> TASK DIRECTIONS
Extract the complete listing and repeat it word for word.

=== Section Start ===

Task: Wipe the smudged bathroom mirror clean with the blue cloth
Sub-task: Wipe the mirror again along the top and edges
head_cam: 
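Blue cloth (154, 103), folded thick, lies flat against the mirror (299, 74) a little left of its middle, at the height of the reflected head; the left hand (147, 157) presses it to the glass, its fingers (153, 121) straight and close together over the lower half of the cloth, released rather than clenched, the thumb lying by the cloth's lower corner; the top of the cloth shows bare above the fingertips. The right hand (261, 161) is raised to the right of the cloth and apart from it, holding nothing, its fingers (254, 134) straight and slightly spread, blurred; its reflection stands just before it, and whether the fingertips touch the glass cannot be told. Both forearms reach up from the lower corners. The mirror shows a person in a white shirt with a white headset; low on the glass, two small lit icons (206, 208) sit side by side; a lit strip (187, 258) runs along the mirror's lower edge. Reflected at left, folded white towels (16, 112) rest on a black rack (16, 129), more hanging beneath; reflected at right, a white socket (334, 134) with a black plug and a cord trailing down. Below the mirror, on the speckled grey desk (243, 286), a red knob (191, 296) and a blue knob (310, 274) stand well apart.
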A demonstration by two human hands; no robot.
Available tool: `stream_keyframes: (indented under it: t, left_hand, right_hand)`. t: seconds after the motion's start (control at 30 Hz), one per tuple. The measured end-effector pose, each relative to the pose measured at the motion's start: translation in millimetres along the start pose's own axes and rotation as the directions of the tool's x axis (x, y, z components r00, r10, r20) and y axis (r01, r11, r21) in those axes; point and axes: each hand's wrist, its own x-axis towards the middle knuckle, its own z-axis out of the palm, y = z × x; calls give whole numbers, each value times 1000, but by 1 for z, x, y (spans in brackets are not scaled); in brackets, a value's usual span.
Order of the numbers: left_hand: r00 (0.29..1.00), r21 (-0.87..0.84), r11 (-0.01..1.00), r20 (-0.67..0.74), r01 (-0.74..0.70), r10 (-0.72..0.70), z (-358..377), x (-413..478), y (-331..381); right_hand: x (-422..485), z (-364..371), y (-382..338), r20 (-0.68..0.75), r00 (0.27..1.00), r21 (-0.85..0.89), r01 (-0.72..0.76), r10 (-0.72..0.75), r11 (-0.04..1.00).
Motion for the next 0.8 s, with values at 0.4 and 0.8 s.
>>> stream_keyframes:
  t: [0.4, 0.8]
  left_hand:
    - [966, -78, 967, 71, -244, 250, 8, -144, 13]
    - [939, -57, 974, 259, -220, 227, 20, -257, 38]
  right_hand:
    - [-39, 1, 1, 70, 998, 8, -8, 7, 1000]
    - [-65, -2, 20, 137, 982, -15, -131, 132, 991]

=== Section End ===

> RESPONSE AREA
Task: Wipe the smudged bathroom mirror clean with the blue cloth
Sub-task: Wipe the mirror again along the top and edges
head_cam: 
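Blue cloth (154, 103), folded thick, lies flat against the mirror (299, 74) a little left of its middle, at the height of the reflected head; the left hand (147, 157) presses it to the glass, its fingers (153, 121) straight and close together over the lower half of the cloth, released rather than clenched, the thumb lying by the cloth's lower corner; the top of the cloth shows bare above the fingertips. The right hand (261, 161) is raised to the right of the cloth and apart from it, holding nothing, its fingers (254, 134) straight and slightly spread, blurred; its reflection stands just before it, and whether the fingertips touch the glass cannot be told. Both forearms reach up from the lower corners. The mirror shows a person in a white shirt with a white headset; low on the glass, two small lit icons (206, 208) sit side by side; a lit strip (187, 258) runs along the mirror's lower edge. Reflected at left, folded white towels (16, 112) rest on a black rack (16, 129), more hanging beneath; reflected at right, a white socket (334, 134) with a black plug and a cord trailing down. Below the mirror, on the speckled grey desk (243, 286), a red knob (191, 296) and a blue knob (310, 274) stand well apart.
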A demonstration by two human hands; no robot.
Available tool: `stream_keyframes: (indented under it: t, left_hand, right_hand)`. t: seconds after the motion's start (control at 30 Hz), one per tuple. The measured end-effector pose, each relative to the pose measured at the motion's start: translation in millimetres along the start pose's own axes and rotation as the directions of the tool's x axis (x, y, z components r00, r10, r20) and y axis (r01, r11, r21) in those axes; point and axes: each hand's wrist, its own x-axis towards the middle knuckle, its own z-axis out of the palm, y = z × x; calls give whole numbers, each value times 1000, but by 1 for z, x, y (spans in brackets are not scaled); in brackets, a value's usual span.
Order of the numbers: left_hand: r00 (0.29..1.00), r21 (-0.87..0.84), r11 (-0.01..1.00), r20 (-0.67..0.74), r01 (-0.74..0.70), r10 (-0.72..0.70), z (-358..377), x (-413..478), y (-331..381); right_hand: x (-422..485), z (-364..371), y (-382..338), r20 (-0.68..0.75), r00 (0.27..1.00), r21 (-0.85..0.89), r01 (-0.72..0.76), r10 (-0.72..0.75), r11 (-0.04..1.00).
Motion for the next 0.8 s, with values at 0.4 and 0.8 s.
>>> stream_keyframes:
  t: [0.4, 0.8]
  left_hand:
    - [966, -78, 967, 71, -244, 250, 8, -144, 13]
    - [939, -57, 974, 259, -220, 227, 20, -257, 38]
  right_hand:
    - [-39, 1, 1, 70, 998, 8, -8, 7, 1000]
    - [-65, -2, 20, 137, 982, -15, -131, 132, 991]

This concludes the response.